At 50, you still have 15 years before you turn 65, the official retirement age of Canada. These 15 years can be a game-changer in retirement planning if you fire all cylinders.
Retirement planning at age 50
At 50, you are probably at the peak of your career and have your own house. The priority should be not to retire with debt. But does it mean you should channel your money into repaying debt? Not exactly. Keep those monthly installments going and increase your investments in growth and high-yield stocks.
Yes, you are not getting any younger. But you have the financial ability to take risks because you are not dependent on your investment income as you would be after retirement.
Maxing out on a Registered Retirement Savings Plan (RRSP) might look like the best option. However, only contribute what you need for tax savings. Max out on your Tax-Free Savings Account (TFSA), as this is the account that will preserve your government pensions and save you from the taxman. TFSA withdrawals are not included in your taxable income and are therefore excluded from income-dependent government benefits like the Old Age Security (OAS).
Here’s how much 50-year-old Canadians need to retire at 65
There is no standard figure for everyone on how much money you need to retire comfortably. However, there are some popular rules that you can use as a benchmark to set a target:
- Replace 70% of your pre-retirement income with investment income to maintain your current standard of living. If a major portion of your current expenses involves mortgage and other debt, ensure to pay them off before retirement.
- The 4% withdrawal rule says you should withdraw 4% of your savings in the first year and adjust for inflation for about 25 years.
So, if you are currently earning $100,000/year, you need annual investment income of $70,000/year, for which you need a retirement portfolio of $1.75 million, whose 4% is $70,000.
Now, Canada Pension Plan (CPP), OAS, and Guaranteed Income Supplement (GIS) give you close to $17,196 in annual income in 2025 if you consider the maximum CPP.
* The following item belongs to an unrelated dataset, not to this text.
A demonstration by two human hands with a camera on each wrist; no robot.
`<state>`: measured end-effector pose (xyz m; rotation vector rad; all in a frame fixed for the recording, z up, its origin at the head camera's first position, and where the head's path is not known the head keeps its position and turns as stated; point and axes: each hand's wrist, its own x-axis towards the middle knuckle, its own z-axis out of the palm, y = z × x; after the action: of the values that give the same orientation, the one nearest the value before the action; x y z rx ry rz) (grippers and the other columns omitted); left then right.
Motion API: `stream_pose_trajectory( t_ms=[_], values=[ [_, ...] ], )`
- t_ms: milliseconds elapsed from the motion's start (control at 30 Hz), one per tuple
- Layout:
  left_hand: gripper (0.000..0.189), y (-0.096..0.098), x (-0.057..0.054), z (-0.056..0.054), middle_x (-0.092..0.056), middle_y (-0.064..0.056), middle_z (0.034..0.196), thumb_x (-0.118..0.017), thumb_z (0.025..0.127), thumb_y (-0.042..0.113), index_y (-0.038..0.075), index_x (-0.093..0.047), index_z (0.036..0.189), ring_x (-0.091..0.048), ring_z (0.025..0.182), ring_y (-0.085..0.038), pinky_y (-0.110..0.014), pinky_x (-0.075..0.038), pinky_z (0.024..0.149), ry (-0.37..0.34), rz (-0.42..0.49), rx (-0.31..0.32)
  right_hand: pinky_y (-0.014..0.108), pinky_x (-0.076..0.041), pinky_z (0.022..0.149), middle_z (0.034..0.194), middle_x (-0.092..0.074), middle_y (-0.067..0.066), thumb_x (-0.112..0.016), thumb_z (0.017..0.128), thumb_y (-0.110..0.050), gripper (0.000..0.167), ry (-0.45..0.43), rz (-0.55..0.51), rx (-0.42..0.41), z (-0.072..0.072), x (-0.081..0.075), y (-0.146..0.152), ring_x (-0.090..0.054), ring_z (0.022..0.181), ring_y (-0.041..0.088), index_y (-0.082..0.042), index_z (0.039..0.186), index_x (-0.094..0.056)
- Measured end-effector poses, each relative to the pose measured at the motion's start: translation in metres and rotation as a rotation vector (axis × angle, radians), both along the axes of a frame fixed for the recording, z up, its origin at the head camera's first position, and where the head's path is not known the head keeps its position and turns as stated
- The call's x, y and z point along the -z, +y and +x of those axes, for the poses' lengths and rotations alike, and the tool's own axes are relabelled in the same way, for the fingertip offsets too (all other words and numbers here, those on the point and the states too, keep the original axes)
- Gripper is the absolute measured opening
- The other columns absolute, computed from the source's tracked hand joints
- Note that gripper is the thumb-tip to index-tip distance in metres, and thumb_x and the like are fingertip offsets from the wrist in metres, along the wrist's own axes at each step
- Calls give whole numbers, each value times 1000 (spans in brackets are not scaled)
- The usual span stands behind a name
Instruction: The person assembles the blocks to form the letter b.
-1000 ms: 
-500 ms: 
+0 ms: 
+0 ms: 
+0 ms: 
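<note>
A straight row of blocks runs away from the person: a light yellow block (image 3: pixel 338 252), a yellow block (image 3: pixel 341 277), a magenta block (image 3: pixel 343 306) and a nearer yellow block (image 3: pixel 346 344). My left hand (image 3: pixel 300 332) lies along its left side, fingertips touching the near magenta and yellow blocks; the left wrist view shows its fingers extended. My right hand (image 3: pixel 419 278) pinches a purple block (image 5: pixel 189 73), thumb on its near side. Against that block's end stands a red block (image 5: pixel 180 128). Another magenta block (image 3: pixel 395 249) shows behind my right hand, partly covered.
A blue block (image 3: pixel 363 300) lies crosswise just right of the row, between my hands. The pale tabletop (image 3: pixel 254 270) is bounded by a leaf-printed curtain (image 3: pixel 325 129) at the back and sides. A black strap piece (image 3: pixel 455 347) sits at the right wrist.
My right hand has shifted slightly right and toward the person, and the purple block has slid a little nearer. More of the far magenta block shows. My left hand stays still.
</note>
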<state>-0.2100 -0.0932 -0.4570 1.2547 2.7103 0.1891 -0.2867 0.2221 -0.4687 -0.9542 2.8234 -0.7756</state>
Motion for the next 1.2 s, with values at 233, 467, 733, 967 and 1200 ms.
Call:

In 2023, people in the 45-54 age group had an average RRSP and TFSA balance of $58,374 ($48,374 + $10,048), as per Statistics Canada data. Assuming this balance has increased to $75,000, you will need to invest $4,500 per month to have a $1.75 million portfolio. This is assuming your portfolio grows at an average annual rate of 8%.
So, to answer the question, you need $75,000 in your RRSP and TFSA and a $4,500 monthly investment at age 50 to retire comfortably at 65.
Which stocks to invest in which account
You cannot control the CPP and OAS payout, but you can control RRSP and TFSA payout. Consider investing in Kinross Gold (TSX:K) and Constellation Software through your TFSA. Gold prices are surging amidst war and geopolitical tensions. The gold price will continue to rise throughout the year if geopolitical tensions escalate, and Kinross Gold will benefit from it.
It has an all-in sustaining cost (AISC) of $1,622 per gold equivalent ounce, and gold is trading at $4,583 at the time of writing this article. The miner has used this cyclical rally to repay debt and achieve a net cash position of $485 million. Its third-quarter 2025 profit per ounce increased by 54% year over year, faster than the 40% increase in average realized gold price. The fourth quarter was stronger than the third, which means higher free cash flow, dividends, and a rising share price.
However, Kinross Gold is a cyclical stock and not something to hold for 15 years. That means you might have to book profits and reinvest the money elsewhere when the economy stabilizes. Until then, the stock can grow your money way higher than 8% and accelerate your retirement portfolio.
For your RRSP, you could consider investing in dividend stocks with a yield of 8% or above, like Telus. Consider reinvesting this dividend to benefit from the power of compounding.
Investor takeaway
Low-yield RRSP dividend stocks can be balanced with high-growth TFSA stocks, ensuring an 8% average yield on your portfolio.